There are many things to consider when doing such tests. You have to clearly define what you are comparing in the first place. For such simple test, you should also deactivate the optimization, most major compilers accept the option -O0
to deactivate the optimization. Otherwise, a compiler will find out that you are not doing anything with the computed value and not even run your loop because it is useless.

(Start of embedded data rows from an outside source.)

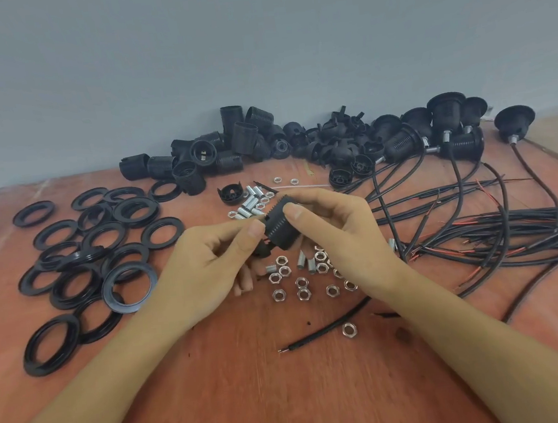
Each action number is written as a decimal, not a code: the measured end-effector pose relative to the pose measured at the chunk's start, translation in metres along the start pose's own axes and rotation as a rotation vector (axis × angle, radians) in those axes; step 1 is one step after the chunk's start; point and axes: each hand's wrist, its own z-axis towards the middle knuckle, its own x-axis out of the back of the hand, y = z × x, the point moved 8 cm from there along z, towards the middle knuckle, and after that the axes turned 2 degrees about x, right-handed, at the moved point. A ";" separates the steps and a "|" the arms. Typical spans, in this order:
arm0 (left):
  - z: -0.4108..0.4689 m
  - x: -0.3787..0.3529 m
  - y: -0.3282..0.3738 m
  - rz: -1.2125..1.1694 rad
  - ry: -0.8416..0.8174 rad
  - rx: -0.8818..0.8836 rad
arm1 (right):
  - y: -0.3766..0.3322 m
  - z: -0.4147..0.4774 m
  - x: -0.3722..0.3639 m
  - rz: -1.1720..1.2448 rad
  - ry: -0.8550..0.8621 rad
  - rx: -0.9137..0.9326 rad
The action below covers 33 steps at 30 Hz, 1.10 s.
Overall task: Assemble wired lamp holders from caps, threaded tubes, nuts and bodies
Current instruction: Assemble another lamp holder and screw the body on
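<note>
R. hand is gripping the black, thread-ribbed lamp holder body, thumb on top. It is tilting, held above the hex nuts at mid-bench. L. hand is pinching its lower end.

You hold a black ribbed lamp holder body tilted above silver nuts scattered on the counter, threaded tubes just behind.
</note>
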 end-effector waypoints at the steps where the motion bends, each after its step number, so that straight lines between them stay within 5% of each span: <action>1: -0.001 -0.004 0.001 0.024 -0.069 -0.018 | 0.000 0.000 0.001 0.007 0.002 -0.002; 10: -0.006 -0.018 0.001 0.135 -0.308 -0.105 | 0.005 0.002 0.006 -0.021 -0.022 -0.091; 17: -0.001 -0.012 -0.005 -0.016 -0.131 -0.037 | 0.011 0.004 0.007 -0.063 -0.008 -0.173; 26: -0.002 -0.020 -0.002 -0.152 -0.248 0.059 | 0.035 -0.007 0.007 0.045 0.058 -0.524; 33: -0.004 -0.021 -0.003 -0.080 -0.241 0.067 | 0.034 -0.011 0.003 -0.004 0.098 -0.517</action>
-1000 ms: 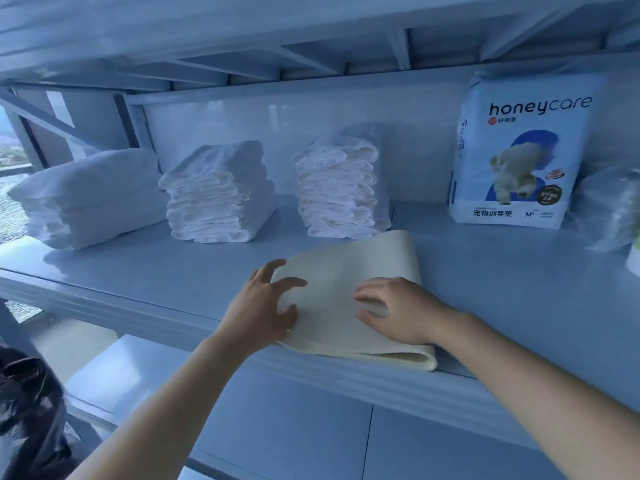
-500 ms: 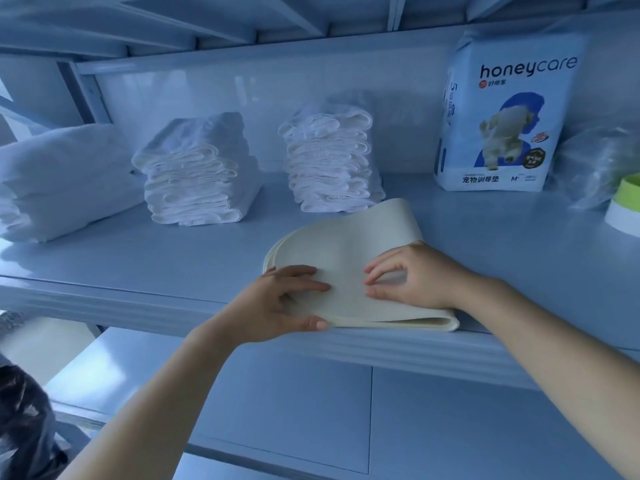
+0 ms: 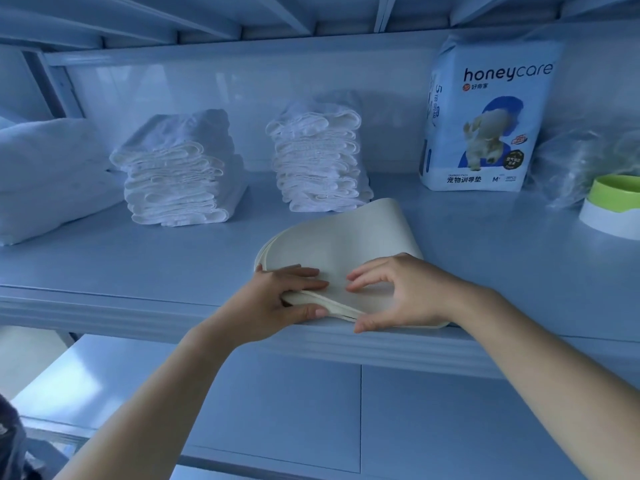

To cut it short, I modify a little bit your program to have this
program sqtest
implicit none
real r0, r1, r2, s
integer i,n
real :: start, finish
n=10**9
call random_number(r0)
call random_number(r1)
call random_number(r2)
call cpu_time(start)
do i = 1,n
s = sqrt(r0)
enddo
call cpu_time(finish)
print '("SQRT: Time = ",f6.3," seconds.")',finish-start
call cpu_time(start)
do i = 1,n
s = r1+r2
enddo
call cpu_time(finish)
print '("Addtition: Time = ",f6.3," seconds.")',finish-start
end program
And it gives me the following results on my system:
ifort 13, n = 10^8
SQRT: Time = 0.378 seconds
Addtition: Time = 0.202 seconds
ifort 13, n = 10^9
SQRT: Time = 3.460 seconds
Addtition: Time = 1.857 seconds
gfortran (GCC) 4.9, n = 10^8
SQRT: Time = 0.385 seconds
Addtition: Time = 0.191 seconds
gfortran (GCC) 4.9, n = 10^9
SQRT: Time = 3.529 seconds
Addtition: Time = 1.733 seconds
pgf90 14, n = 10^8
SQRT: Time = 0.380 seconds
Addtition: Time = 0.058 seconds
pgf90 14, n = 10^9
SQRT: Time = 3.438 seconds
Addtition: Time = 0.520 sec
You will note that I call the CPU time inside the code. For the numbers to be meaningful, you should run each case many time and compute the time average or pick the minimum. The minimum is what is close to what your system can achieve in the optimal conditions.
You will also see that the result is compiler dependent. pgf90 clearly gives better results on the addition. I removed float(i)*
from the square root. gfortran and pgf90 perform very fast with that (~ 2.6 sec for n = 10^9) while ifort
performs very slowly (~7.3 sec for n = 10^9). Which means that somehow gfortran and pgf90 are choosing different path (faster operation) there, maybe they do some optimization even though I disabled it?